» **Work order**
The copy should hold exactly the lines below from the one that contains "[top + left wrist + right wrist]" through the one that contains "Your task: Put" and nothing else, so no pictures.

» **Exercise data**
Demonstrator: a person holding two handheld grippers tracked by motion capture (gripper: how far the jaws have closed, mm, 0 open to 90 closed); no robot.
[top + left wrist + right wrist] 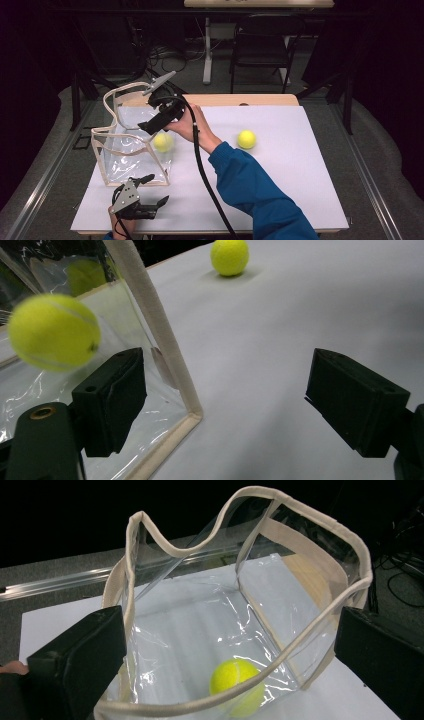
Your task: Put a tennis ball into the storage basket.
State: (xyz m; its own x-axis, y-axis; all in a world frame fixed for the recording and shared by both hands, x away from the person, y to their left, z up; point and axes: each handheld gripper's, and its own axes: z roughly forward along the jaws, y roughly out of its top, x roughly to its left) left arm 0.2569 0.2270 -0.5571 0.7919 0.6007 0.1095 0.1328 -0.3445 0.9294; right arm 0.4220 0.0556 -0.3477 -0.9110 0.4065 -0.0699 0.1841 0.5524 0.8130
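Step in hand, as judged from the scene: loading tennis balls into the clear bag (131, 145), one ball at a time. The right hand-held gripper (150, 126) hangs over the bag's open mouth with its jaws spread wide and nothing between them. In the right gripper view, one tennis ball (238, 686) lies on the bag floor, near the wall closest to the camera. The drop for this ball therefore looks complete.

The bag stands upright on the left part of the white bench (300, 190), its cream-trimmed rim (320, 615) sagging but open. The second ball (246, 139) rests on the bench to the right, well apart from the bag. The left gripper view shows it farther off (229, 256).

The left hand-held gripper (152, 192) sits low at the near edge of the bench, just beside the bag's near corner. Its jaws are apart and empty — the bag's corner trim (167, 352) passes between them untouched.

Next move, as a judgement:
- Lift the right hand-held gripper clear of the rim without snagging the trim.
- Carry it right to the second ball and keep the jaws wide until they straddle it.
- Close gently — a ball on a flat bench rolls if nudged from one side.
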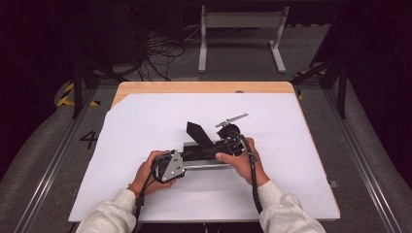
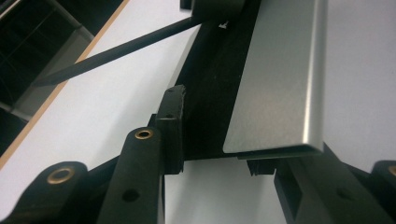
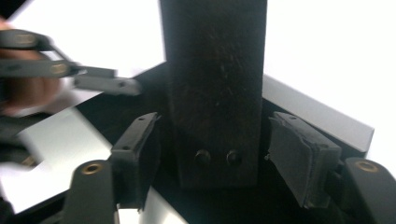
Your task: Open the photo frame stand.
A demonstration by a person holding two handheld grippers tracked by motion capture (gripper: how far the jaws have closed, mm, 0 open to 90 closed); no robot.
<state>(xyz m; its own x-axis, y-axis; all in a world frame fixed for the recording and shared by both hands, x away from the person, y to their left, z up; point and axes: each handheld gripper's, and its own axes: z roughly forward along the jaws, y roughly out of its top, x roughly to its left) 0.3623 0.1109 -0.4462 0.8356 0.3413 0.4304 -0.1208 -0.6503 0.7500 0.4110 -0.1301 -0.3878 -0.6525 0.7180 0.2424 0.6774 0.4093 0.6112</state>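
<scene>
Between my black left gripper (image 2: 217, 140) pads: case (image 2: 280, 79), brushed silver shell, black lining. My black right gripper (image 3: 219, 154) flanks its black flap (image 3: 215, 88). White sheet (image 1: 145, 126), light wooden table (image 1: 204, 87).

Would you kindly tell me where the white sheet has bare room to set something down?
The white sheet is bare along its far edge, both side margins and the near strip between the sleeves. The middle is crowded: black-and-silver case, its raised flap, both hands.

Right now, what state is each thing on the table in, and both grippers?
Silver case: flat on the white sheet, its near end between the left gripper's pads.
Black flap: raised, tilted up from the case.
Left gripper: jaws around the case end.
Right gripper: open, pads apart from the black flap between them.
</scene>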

» **Solved exercise**
[top + left wrist + right wrist] 
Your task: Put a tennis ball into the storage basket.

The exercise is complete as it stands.